Interesting Things to Know
The SALT Deduction: A Bigger Break for Homeowners
Homeowners who pay high property taxes or state income taxes may see a larger federal tax break under changes to the State and Local Tax deduction.
The SALT deduction allows taxpayers who itemize to deduct certain state and local taxes from their federal taxable income. Those taxes can include state income taxes, local income taxes and property taxes. Since 2018, however, the deduction has been capped at $10,000, a limit many homeowners in higher-tax areas reached quickly.
Under the new law, the cap rises significantly, giving some taxpayers more room to deduct what they already pay to state and local governments. The change could especially help homeowners in states with high property taxes or high state income taxes, where the old $10,000 cap left many taxpayers unable to deduct the full amount.
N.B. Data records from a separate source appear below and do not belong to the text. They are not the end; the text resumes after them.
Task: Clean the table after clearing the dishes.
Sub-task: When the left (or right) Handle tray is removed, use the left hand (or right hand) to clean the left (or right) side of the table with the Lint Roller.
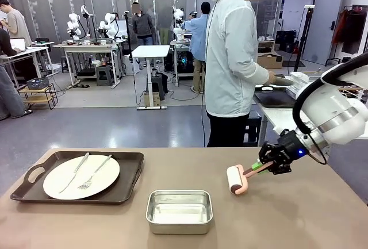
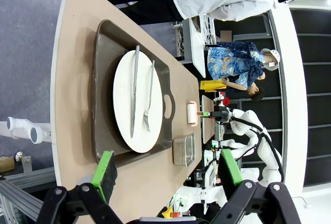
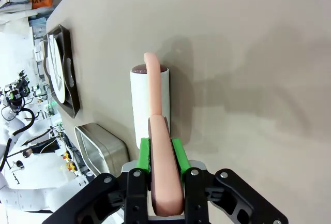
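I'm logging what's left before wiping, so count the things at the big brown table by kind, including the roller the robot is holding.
Tray: 1
Plate: 1
Knife: 1
Fork: 1
Steel pan: 1
Pink roller: 1
Total: 6

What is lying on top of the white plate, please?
A silver knife and fork lie side by side on the plate; the tray surface beneath the plate is covered.
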`<control>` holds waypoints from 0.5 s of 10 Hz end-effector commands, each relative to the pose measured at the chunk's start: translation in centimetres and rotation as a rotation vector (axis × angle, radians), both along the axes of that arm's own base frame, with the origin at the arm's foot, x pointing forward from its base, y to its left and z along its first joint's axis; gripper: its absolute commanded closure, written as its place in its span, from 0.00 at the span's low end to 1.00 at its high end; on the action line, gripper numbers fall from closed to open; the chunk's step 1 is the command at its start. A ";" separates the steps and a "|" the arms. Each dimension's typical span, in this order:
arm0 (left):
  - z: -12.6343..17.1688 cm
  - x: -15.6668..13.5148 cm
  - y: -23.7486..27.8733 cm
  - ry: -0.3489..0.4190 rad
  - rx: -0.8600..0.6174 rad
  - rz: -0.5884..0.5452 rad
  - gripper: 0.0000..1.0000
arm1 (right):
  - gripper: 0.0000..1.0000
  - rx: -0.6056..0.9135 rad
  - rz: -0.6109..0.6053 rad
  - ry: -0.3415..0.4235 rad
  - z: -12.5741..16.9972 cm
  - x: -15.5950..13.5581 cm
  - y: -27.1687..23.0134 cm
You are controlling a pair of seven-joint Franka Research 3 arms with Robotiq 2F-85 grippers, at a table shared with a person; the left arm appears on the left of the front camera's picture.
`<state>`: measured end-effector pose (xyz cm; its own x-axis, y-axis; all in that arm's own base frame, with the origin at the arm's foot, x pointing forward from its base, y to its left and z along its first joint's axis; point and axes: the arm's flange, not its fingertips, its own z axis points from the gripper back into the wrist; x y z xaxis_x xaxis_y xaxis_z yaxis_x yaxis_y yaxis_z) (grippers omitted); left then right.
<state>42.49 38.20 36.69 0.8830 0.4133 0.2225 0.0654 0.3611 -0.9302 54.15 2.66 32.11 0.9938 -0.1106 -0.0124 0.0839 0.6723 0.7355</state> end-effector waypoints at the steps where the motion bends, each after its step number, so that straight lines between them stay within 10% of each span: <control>1: 0.2 -0.3 0.1 -0.004 0.008 -0.001 0.00 | 0.78 -0.137 0.005 -0.024 -2.8 1.3 -3.7; 5: 0.2 -0.3 0.1 -0.004 0.008 -0.001 0.00 | 0.78 -0.271 0.002 0.006 -3.7 2.1 -9.3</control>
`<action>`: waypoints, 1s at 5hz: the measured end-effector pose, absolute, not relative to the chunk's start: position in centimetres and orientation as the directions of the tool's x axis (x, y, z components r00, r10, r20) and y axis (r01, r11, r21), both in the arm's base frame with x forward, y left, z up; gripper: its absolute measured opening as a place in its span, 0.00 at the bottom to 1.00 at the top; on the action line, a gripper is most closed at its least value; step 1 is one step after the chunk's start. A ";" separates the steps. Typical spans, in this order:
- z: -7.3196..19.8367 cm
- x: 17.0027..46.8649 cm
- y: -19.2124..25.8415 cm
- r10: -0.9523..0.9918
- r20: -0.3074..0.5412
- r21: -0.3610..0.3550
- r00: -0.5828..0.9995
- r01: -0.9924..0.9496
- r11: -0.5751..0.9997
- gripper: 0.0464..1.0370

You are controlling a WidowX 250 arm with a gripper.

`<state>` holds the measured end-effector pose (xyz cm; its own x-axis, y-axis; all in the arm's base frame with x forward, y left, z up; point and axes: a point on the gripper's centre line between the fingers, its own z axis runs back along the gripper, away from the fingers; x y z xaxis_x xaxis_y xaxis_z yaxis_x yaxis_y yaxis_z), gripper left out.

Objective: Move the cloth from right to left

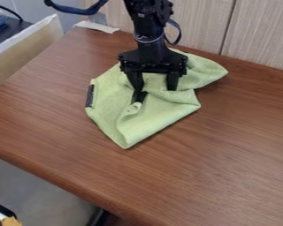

The biggest benefit will likely go to taxpayers who itemize deductions rather than take the standard deduction. For many households, itemizing only makes sense when deductions such as mortgage interest, charitable giving, and state and local taxes add up to more than the standard deduction.
There are limits. The larger SALT deduction is expected to phase out for higher-income taxpayers, and the increased cap is temporary unless Congress extends it. Without further action, the cap is scheduled to return to its previous level in 2030.
For homeowners, the change may be welcome news, but it will not help everyone equally. Renters, taxpayers in lower-tax states, and households that do not itemize may see little or no benefit.
A tax professional can help determine whether itemizing makes sense and how the higher SALT cap may affect an individual’s return.